Musa traded extensively in gold and salt. When he undertook his pilgrimage to Mecca in 1324, he was, according to some sources, accompanied by 60 000 followers and 12 000 slaves (more people than can fit in our Kamuzu Stadium at full capacity). Being an extremely generous man, Musa gave ingots of gold to many poor people along the way. Records indicate that this act of generosity sent the local economies into turmoil because of the amount of gold that had been released into them. No other individual in history has single-handedly affected foreign economies as Mansa Musa, the African, did.
Then we have the question of the Egyptian civilisation. Who were the architects of this ancient civilisation? Many people from the West are quick to point out that it was anybody but African. A number of scholars have devoted much research to uncovering the racial identity of the ancient Egyptians but the question is far from being settled. Some say they were of Middle Eastern Origin, some that they had come from Europe. Others hold the opinion that they were true Africans of the North-eastern extraction.
In 2013 Zambian Dr. Chisanga Siame wrote an article in the Journal of Black Studies, claiming that he had found a link between Africans and ancient Egypt. He went on to claim that the ancestors of the present day Zambians, or more generically of the Bantu, had created ancient Egypt. He drew his conclusions from an extensive research he had conducted by studying the ancient Egyptian hieroglyphic scripts and linking them to some linguistic as well as oral traditions of Zambia. This observation ties in with the oral account of the origin of the Chewa people of this country, who claim to have come from Egypt through the Congo.
What is known with greater certainty is that from 760 BC to about 660 BC, Egypt was ruled by a Nubian dynasty, popularly known as ‘The Black Pharaohs’. This was the 25th dynasty of the great civilisation. They were dark skinned Africans from the South of Egypt, the area now covered by Sudan.

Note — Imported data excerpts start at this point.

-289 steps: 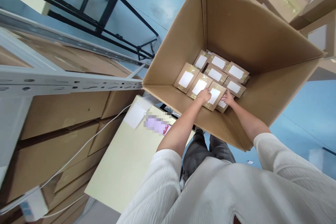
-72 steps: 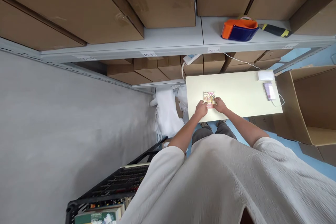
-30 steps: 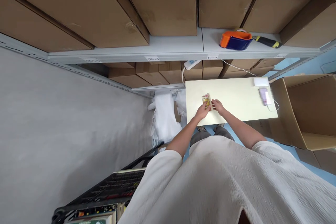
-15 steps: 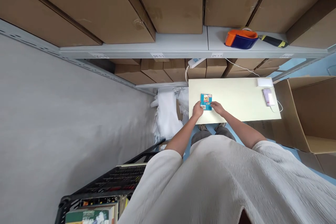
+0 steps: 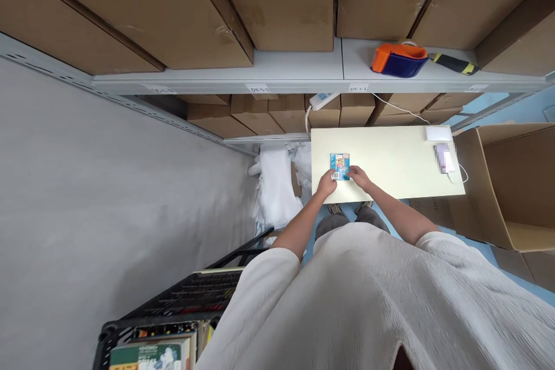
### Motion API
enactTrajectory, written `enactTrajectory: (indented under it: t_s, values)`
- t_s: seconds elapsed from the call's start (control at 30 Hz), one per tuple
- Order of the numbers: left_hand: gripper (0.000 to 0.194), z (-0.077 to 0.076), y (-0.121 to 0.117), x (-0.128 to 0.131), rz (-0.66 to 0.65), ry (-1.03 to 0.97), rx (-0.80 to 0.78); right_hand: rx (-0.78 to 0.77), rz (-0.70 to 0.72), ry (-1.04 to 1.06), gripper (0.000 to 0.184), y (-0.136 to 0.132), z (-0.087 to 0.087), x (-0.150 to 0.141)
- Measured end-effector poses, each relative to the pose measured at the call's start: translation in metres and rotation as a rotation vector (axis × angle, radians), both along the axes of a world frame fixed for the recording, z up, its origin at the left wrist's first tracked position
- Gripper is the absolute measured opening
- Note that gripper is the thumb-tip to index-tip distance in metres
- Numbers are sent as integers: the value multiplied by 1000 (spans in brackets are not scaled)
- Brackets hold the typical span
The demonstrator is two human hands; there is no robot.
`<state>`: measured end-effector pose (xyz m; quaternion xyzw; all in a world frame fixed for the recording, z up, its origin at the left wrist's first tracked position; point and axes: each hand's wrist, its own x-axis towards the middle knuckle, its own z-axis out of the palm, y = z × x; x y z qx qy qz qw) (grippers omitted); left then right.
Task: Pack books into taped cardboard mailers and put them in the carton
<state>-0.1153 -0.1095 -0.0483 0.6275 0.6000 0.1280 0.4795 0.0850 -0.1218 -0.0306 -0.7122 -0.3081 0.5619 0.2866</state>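
Between my two hands is a small, square blue book (image 5: 340,163), its cover carrying a picture and a white barcode patch at the lower left. My left hand (image 5: 327,183) grips its lower left corner, thumb over the cover. On the opposite side, my right hand (image 5: 359,177) has its fingers closed at the lower right edge. The book is over the left part of a pale yellow table (image 5: 390,162); whether it rests on the surface I cannot tell. Fingers beneath it are hidden.
Cardboard boxes (image 5: 295,6) fill the shelf ahead, with an orange and blue tape dispenser (image 5: 399,60) and a cutter (image 5: 455,63). A phone (image 5: 443,158) lies at the table's right end. An open carton (image 5: 489,185) stands right; a black crate (image 5: 108,335) with books is lower left.
The book's cover now catches more glare, as if tilted slightly. My right fingers have shifted a little along its right edge. Both hands stay on the book.
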Motion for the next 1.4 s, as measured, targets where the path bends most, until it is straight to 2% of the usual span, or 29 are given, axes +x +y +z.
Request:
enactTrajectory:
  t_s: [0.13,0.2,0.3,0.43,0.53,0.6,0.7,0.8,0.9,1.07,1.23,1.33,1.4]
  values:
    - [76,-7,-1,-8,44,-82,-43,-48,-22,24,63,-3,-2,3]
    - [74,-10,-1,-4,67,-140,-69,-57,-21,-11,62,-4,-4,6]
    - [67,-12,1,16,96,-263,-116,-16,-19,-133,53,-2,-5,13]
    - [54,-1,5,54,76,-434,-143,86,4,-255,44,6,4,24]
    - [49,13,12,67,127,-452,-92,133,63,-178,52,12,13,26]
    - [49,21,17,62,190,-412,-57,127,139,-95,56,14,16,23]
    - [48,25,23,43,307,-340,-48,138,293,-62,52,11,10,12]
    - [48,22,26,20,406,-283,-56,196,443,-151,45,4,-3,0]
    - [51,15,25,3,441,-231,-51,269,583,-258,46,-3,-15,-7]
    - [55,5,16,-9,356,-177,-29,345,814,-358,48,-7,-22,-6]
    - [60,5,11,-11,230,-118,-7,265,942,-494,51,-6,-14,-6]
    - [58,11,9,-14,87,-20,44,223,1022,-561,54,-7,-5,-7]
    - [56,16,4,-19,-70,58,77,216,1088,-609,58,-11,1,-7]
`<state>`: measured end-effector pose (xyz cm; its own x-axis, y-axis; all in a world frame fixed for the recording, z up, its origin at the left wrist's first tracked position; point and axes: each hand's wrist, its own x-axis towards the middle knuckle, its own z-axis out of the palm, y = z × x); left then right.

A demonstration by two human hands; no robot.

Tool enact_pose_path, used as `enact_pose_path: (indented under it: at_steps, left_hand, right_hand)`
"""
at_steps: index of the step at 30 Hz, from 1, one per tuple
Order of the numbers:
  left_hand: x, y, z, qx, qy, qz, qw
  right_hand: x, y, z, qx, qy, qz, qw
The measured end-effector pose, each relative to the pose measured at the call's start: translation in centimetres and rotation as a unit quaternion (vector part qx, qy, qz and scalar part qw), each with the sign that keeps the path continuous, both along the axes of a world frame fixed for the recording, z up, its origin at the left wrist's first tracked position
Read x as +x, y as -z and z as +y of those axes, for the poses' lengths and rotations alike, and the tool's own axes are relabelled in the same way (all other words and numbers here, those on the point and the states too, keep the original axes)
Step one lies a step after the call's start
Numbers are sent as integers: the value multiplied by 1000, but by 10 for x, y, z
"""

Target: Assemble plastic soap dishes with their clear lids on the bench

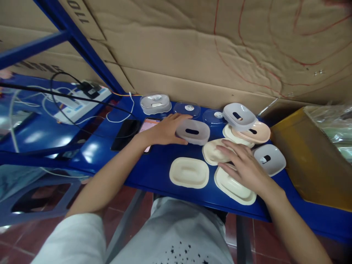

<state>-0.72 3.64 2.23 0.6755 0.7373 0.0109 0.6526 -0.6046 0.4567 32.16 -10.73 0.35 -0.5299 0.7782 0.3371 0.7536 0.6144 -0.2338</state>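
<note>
My left hand grips the left end of a grey oval soap dish that has a dark slot in its middle. The thumb is at its near side and the fingers lie along its far side. My right hand has its fingers over the right part of a cream oval tray, with the thumb at the near edge; part of the tray is hidden. Below it lie another cream tray and a deeper cream tray, partly under my right hand.
More grey dishes and a peach dish sit at the right. Clear lids line the back. Phones, a power strip and cables are on the left. A cardboard box stands at the right.
</note>
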Motion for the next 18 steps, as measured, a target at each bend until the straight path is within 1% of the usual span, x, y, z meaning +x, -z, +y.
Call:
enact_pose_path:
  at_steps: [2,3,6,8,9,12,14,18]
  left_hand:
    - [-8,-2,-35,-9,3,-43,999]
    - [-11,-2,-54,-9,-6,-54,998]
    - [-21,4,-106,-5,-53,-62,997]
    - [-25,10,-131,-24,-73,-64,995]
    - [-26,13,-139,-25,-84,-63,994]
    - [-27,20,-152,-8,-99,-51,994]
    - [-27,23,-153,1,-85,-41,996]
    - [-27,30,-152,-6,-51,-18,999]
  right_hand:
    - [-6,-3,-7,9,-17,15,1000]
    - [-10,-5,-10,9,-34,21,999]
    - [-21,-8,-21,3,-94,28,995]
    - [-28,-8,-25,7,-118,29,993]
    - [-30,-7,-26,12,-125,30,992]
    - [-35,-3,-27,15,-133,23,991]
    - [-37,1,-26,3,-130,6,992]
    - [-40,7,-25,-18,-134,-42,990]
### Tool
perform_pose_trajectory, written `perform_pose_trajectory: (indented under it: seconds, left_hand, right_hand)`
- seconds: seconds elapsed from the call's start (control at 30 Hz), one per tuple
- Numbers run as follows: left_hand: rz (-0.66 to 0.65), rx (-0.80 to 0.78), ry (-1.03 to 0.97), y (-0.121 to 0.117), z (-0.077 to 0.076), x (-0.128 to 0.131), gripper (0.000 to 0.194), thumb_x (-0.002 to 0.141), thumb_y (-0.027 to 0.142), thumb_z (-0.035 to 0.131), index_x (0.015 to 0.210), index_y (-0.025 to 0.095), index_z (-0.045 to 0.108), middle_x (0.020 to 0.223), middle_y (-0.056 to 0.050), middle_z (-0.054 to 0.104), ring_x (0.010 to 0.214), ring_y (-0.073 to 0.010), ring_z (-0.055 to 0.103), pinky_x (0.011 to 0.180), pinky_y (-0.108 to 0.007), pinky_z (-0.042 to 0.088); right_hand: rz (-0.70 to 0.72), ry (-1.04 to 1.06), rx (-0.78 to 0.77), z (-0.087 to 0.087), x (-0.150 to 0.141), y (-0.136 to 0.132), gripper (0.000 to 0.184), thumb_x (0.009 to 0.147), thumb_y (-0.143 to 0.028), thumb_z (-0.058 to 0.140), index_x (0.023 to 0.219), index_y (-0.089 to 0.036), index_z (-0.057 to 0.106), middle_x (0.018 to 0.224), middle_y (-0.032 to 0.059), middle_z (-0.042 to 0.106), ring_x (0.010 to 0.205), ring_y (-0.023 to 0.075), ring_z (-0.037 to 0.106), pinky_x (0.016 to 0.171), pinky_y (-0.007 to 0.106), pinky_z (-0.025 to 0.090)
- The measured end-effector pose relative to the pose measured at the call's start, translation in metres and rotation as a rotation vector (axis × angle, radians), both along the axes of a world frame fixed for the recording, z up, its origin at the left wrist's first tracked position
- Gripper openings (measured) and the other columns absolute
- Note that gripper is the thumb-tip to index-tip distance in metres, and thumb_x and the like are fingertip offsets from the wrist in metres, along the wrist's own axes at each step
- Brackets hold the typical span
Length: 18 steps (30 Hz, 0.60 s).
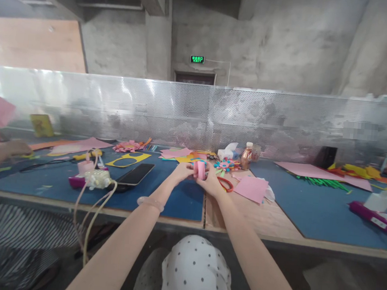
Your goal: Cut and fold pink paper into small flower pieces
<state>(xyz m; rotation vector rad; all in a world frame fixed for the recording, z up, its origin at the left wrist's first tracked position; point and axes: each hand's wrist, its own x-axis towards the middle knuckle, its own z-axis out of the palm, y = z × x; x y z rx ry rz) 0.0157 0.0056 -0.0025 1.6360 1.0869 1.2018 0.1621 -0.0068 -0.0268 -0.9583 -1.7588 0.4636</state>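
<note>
Between my two hands, over the seam of the work surface, is a small curled piece of pink paper. The fingers of my left hand close on its left side. My right hand grips it from the right; some of the fingertips are hidden behind the paper. Just right of my right hand lie red-handled scissors, partly covered by the hand. A pink paper sheet rests farther right. Behind my hands are coloured sheets and a pink and blue paper flower.
Left of me lie a black phone and a power strip with a plug and cords. A bottle and tissue pack stand behind. A co-worker's hand is at far left. A perforated metal screen bounds the table.
</note>
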Motion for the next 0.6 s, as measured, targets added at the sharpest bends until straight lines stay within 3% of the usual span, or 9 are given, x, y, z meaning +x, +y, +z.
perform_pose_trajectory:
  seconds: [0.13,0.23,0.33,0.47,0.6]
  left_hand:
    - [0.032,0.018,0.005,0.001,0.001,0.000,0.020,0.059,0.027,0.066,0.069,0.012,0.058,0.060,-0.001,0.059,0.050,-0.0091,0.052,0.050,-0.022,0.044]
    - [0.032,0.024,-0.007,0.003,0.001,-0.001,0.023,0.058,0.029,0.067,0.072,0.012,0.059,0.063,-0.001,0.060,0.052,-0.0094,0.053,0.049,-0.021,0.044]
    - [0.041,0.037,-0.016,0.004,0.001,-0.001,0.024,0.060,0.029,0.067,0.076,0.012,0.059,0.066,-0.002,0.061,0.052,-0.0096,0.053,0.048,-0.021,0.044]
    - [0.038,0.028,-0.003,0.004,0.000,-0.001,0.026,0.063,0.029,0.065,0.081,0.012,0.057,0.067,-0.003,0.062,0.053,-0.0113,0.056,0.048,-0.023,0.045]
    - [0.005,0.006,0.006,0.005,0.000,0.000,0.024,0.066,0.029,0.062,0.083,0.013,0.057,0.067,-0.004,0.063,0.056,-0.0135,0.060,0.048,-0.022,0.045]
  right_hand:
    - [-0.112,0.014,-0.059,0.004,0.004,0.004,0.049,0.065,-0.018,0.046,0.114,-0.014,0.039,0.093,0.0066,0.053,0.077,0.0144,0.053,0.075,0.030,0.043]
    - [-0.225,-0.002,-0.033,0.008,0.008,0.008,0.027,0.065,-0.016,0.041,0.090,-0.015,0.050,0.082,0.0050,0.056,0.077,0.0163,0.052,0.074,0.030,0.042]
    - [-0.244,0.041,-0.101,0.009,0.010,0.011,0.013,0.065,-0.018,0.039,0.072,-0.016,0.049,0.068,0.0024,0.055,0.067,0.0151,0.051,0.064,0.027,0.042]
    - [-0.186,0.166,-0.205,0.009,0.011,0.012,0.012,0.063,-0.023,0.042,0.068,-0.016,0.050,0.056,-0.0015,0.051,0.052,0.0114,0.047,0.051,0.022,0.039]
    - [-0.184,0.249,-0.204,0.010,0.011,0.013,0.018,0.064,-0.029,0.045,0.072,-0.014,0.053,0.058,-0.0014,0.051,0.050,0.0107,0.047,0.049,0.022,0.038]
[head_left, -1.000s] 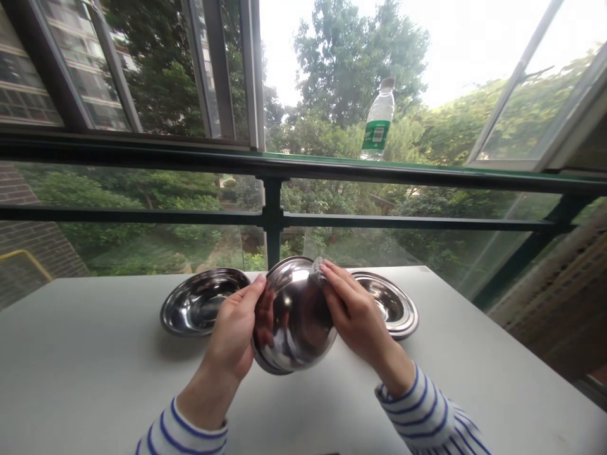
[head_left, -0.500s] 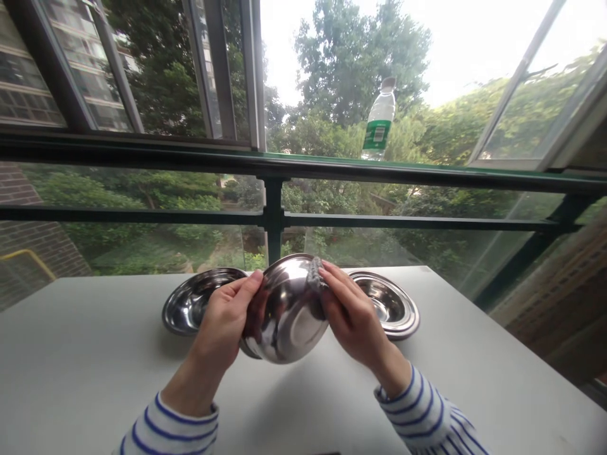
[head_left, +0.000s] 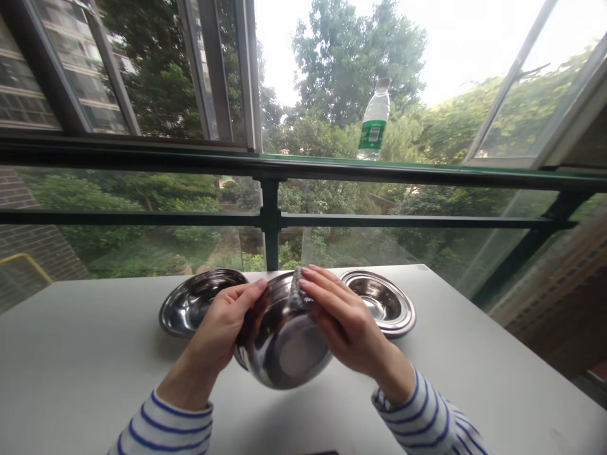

Not surprisingly, little attention has been given to this dynasty in the West, despite the fact that the Nubians became the leaders of Egypt at a time it was disintegrating and collapsing. They managed to reunify the kingdom, making it powerful once more. Writing in the National Geographic Magazine of February, 2008, Robert Draper, in part, says the following about the Black Pharaohs: “They stood up to the bloodthirsty Assyrians, perhaps saving Jerusalem in the process”.
Despite these and other achievements, the black rulers of Egypt were almost obliterated from history by deliberately maintaining a blackout of information about them.
Closer to home we have the Great Zimbabwe, an ancient city built from stone but without mortar. When Europeans first set their eyes on the Zimbabwe, their immediate conclusion was that the builders could not have been black Africans. When archaeologists began to study the edifice in the 20th century, the white Rhodesian Government put a lot of pressure on them to deny that it had been constructed by blacks.
Earlier, a German explorer, Karl Mauch, had speculated in 1871 that the houses of stone at Zimbabwe had links with Biblical King Solomon or even the Queen of Sheba. The West simply could not come to terms with the fact that something as organised as the Great Zimbabwe could possibly be a product of black Africa.
The Karanga speaking Shona people constructed the Zimbabwe structures between the 11th and 15th century AD.
Love it or loathe it, we Africans have had a glorious past, and, if we get our act together, we are destined for an even more glorious future.